Anyone try this before? Think it would work?

Worth a try?


----------



## Fishfur (Mar 4, 2012)

Someone on this forum did something very similar with 3 tanks, and I believe it was sometime last year. Had to be within a year because I have not been on here much longer than a year. I forget what size tanks he used, but they were not very large, 10 or 15 maybe ? He connected them with U tubes, IIRC. I don't recall exactly how he had them filtered, but I also don't recall there being a filter in each tank. 

So in theory it might work. I'd think you'd want a larger filter though, AC 70 at least, simply because circulation is going to be restricted by the tubes compared to the circulation you'd get with a single tank and filter set up as usual. Instead of the water volume going 'around and around' it going to go sideways, more or less. So I'd think you might have some sizable dead spots in each tank, unless there was a small circulation pump for each tank to keep the volume moving around as well as sideways. 

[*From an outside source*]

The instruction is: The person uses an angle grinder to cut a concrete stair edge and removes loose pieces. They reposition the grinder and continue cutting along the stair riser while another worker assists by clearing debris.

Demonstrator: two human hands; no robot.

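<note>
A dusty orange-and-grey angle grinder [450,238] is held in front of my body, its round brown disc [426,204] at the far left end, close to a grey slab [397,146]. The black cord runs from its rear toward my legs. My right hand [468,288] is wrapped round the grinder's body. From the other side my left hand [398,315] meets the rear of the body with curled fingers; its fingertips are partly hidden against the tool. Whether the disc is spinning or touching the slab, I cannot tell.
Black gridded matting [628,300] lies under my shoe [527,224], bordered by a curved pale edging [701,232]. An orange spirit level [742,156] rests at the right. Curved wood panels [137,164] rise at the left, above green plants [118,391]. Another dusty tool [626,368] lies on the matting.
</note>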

Single heater should work so long as it's rated for the total water volume.


----------



## pyrrolin (Jan 11, 2012)

I just might give this a try soon. It would be for separating neons to sex them for breeding. One in each tank. I'm low on heaters and a little low on filters.


----------



## colio (Dec 8, 2012)

This has some of the same issues as a sump sort of setup. The water is drawn from tank 1, and poured out into tank 5. If you do not balance the siphons very carefully, tank 1 will drain faster than it fills, and you'll cause a flood in tank 5 (as water doesn't drain out of tank 5 fast enough through the siphon). In theory you could cause a 10 gallon flood. 

If ever a siphon tubs gets blocked, insta-flood. 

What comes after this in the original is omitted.